To paraphrase what Senator Elizabeth Warren so eloquently stated in her address to the Senate last week that preceded the vote in that body, Dodd-Frank was good, but not good enough to protect us from Too Big To Fail banking institutions. They’ve gotten even bigger since 2008, not smaller. Regulatory requirements have been fought tooth and nail every step of the way by both industry lobbyists and their well-financed backers in Congress. Through this failure to keep separate the deposits of appropriately insured consumer accounts in banks from the investment capital sides of their institutions, they are seeking to have their cake and eat it to. Heads I win, tails you lose. If the banks make risky investments that pan out, they get the profits. If the investments tank and the money is lost, we the people with money in the bank, take the loss through a taxpayer bailout of the banks such as we saw during the last recession. Going into a casino and playing with House money may be every gambler’s dream, but it is no way to run a responsible financial institution. Top that off with the fact that none of those responsible for the last go-around of risky investments gone bad has had to face any personal financial or criminal penalties for their actions, and it is easy to see why many are leery of repeating the experience.

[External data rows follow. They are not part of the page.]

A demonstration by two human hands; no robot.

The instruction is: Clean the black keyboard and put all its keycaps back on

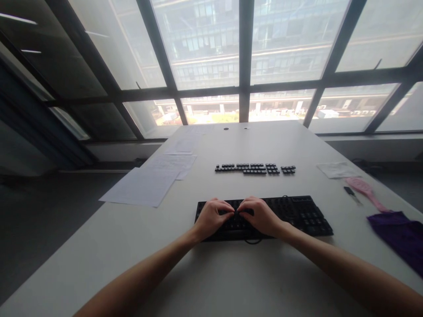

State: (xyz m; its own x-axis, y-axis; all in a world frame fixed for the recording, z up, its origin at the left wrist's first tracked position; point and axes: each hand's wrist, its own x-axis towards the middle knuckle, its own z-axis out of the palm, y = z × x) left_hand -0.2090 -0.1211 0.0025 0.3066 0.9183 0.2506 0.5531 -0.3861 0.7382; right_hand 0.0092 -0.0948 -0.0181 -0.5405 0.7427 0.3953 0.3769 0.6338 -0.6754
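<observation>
A black keyboard (309, 215) lies on the white table in front of me, partly covered by my hands. My left hand (213, 216) is over its left half, thumb and index finger pinched together. From the other side, my right hand (259, 215) makes the same pinch, and the fingertips of both hands nearly meet. Between them is a small dark piece, apparently a keycap (235, 212); the fingers hide most of it. Beyond the keyboard, loose black keycaps (254, 168) stand in rows, set out in groups.
Sheets of paper (145, 187) lie along the left side of the table (132, 246). At the right are a white cloth (336, 170), a pink brush-like item (361, 186), a small black-ended tool (350, 192) and a purple cloth (396, 233). Windows (205, 44) rise behind.
</observation>
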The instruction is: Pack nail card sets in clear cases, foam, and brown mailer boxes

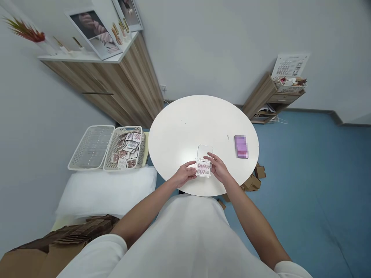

While Jamie Dimon was cheerily phoning members of Congress soliciting votes for passage of this bill, many of those harmed by the morally (and some think legally) reprehensible actions of his and peer corporations have seen little or no recompense for their losses. He and fellow financial executives intend to do everything possible to keep it that way, while going about their business as unfettered as possible by those who seek to prevent a repeat performance. “Settlements” are paid by shareholders or deducted from taxes owed and considered to be a cost of doing business. They rarely rectify the harm done to those forced into bankruptcy or who have had their houses foreclosed on and retirement nest eggs obliterated as a result. This trend is extremely disconcerting. It needs to stop before we once again face an economic disaster as bad as or even worse that the one many people are still trying to recover from.
This budget resolution funds many areas of our government very well. Defense (or more accurately – war), ebola and various and sundry everyday government functions have been saved the inconvenience of another GOP-orchestrated shutdown (much to the chagrin of Ted Cruz and some others) – but at what long-term cost to the nation and its economic wellbeing? This may have been the best deal available politically at this point in time, but that does not make it acceptable. Our politicians are setting the bar far too low. Wall Street and the Congressional budgetary hostage-takers are still winning. Only a few in Congress are speaking for the vast majority of Americans who stand to lose out due to the provisions included in this agreement. Fewer still will be there come January. If Congress and the President will not stand up for our interests, who will?